▶ **Exercise brief**: One number is the full answer: how many lines in the records contain the word "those"?

▶ **Listed records**:
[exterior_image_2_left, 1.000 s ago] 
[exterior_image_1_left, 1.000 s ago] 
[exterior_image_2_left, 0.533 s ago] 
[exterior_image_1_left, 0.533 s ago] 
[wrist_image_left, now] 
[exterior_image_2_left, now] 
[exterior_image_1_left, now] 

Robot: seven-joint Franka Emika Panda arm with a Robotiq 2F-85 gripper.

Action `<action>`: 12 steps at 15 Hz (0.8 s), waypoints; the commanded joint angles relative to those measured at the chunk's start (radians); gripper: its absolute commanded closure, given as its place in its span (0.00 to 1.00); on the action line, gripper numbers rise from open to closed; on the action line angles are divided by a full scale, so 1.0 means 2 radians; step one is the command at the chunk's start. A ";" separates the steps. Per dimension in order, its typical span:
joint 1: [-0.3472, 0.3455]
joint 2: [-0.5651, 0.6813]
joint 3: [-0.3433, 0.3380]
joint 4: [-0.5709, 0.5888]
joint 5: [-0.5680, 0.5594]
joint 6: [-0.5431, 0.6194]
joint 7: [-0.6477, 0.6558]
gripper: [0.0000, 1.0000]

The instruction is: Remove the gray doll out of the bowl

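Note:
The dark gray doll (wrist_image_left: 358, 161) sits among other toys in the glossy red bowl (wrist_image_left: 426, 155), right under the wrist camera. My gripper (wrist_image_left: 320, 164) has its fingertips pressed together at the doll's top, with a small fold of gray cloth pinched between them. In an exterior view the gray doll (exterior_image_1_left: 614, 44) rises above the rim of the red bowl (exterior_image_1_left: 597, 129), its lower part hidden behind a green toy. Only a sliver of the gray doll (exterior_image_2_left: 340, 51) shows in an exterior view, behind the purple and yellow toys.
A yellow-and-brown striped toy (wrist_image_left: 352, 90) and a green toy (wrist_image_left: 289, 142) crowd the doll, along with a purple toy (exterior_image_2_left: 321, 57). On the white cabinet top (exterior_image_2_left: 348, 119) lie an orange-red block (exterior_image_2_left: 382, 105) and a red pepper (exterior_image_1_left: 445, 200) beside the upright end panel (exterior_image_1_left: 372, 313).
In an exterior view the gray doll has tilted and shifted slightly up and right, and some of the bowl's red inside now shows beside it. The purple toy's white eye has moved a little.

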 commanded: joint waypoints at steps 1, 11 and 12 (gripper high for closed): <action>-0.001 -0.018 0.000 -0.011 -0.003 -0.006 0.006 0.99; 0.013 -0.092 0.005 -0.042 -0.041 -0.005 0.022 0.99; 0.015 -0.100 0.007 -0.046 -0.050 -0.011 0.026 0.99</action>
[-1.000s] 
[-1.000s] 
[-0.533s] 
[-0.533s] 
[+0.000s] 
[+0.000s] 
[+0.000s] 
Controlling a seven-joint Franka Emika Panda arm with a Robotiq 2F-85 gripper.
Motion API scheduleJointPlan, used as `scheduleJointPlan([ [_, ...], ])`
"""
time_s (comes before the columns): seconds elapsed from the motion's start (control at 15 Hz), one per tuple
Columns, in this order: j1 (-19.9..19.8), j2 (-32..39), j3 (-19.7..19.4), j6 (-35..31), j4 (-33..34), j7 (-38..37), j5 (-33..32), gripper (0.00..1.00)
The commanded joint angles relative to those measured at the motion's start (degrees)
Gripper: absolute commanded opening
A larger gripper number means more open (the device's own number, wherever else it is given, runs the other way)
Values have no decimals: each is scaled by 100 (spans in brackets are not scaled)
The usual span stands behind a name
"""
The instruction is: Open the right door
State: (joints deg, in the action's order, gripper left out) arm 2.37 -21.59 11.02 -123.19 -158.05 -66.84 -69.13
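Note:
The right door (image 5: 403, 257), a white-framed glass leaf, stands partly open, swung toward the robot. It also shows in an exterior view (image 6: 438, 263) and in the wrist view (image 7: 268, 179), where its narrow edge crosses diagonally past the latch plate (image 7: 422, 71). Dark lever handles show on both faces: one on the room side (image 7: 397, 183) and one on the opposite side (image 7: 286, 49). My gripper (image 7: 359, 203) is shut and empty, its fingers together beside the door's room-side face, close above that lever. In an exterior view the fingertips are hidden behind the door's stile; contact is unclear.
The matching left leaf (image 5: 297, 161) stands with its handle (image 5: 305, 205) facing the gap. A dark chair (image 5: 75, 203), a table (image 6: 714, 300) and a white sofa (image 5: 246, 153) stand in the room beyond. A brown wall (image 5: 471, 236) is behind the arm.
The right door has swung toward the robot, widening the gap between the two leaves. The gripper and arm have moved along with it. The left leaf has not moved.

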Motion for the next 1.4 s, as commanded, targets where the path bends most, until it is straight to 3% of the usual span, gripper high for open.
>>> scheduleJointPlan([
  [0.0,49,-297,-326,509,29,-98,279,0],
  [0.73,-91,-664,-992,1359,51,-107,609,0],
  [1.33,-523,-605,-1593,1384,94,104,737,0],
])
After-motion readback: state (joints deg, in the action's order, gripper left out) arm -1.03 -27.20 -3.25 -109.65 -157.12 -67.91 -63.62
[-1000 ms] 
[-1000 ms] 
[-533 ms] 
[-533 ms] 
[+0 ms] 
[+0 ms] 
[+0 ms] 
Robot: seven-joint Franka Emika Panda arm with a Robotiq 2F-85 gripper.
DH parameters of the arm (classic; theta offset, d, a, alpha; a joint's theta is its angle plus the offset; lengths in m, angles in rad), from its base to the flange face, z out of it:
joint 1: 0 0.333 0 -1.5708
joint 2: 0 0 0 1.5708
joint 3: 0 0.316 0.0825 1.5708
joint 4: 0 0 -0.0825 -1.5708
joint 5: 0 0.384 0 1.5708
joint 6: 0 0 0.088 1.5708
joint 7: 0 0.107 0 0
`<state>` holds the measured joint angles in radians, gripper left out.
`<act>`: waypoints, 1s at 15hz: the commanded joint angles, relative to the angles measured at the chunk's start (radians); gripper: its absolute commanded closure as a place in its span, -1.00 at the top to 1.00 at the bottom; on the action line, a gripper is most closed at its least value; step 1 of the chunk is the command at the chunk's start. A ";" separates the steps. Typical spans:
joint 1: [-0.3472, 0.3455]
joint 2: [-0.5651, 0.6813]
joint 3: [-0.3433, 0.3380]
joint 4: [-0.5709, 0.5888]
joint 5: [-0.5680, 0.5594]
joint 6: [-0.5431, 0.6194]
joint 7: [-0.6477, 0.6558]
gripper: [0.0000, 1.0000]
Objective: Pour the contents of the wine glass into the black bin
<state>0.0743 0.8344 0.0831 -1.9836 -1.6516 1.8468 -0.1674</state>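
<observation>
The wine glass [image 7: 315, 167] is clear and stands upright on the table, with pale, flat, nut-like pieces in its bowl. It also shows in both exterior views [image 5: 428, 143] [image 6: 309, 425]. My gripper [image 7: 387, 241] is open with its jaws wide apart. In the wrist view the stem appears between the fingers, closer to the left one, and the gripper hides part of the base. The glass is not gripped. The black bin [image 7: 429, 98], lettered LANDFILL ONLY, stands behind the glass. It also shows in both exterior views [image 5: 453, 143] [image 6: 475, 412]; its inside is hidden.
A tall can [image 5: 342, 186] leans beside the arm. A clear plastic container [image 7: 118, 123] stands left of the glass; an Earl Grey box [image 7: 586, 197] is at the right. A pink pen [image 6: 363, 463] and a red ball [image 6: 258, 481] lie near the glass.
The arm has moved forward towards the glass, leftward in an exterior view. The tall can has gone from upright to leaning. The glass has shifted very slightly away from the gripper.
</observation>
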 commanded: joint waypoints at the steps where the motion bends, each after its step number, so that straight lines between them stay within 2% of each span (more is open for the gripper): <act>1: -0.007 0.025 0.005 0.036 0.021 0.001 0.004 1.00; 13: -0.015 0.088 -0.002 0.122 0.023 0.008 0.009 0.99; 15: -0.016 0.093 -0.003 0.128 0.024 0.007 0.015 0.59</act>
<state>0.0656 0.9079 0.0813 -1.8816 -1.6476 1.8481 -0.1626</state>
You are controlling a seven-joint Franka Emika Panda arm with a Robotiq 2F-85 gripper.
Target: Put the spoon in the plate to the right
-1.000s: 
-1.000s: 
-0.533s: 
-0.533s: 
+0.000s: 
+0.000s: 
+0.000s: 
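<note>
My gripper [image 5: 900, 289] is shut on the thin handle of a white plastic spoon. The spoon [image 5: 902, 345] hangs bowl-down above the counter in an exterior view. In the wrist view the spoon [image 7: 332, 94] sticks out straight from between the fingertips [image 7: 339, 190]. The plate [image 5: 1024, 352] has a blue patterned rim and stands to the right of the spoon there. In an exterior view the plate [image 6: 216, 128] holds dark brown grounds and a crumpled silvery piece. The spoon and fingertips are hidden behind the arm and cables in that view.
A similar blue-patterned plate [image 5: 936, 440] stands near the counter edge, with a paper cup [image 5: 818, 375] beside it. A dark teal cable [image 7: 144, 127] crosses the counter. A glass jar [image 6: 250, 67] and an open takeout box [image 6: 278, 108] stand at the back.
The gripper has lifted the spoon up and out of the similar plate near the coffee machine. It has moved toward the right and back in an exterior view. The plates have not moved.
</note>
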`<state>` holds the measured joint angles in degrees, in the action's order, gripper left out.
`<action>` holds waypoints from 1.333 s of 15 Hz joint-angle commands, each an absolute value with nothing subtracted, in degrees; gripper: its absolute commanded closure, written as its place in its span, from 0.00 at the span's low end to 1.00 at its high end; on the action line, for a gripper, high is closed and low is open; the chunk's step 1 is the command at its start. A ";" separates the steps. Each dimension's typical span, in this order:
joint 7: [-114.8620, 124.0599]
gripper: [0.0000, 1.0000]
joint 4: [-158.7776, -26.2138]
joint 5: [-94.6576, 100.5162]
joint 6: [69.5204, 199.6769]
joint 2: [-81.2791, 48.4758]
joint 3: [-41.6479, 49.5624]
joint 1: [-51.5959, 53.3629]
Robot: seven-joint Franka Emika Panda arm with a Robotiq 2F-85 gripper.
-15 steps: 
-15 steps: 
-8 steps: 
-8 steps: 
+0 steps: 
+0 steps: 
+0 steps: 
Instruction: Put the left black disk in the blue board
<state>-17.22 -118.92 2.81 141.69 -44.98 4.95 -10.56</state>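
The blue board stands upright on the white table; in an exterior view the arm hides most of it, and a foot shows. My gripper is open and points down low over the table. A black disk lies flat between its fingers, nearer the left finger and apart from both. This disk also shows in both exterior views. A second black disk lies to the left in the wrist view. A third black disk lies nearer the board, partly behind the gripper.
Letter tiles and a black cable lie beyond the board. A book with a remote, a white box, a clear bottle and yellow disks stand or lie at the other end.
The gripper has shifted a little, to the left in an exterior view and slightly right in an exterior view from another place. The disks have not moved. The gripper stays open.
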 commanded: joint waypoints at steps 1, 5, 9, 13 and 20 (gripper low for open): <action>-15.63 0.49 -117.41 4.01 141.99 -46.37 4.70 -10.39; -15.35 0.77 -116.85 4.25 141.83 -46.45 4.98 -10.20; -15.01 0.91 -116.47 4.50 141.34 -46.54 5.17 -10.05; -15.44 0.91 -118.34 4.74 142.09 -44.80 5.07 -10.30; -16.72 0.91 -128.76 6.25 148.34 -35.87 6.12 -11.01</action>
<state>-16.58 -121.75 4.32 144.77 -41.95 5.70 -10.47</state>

▶ **Output for this exercise**: 2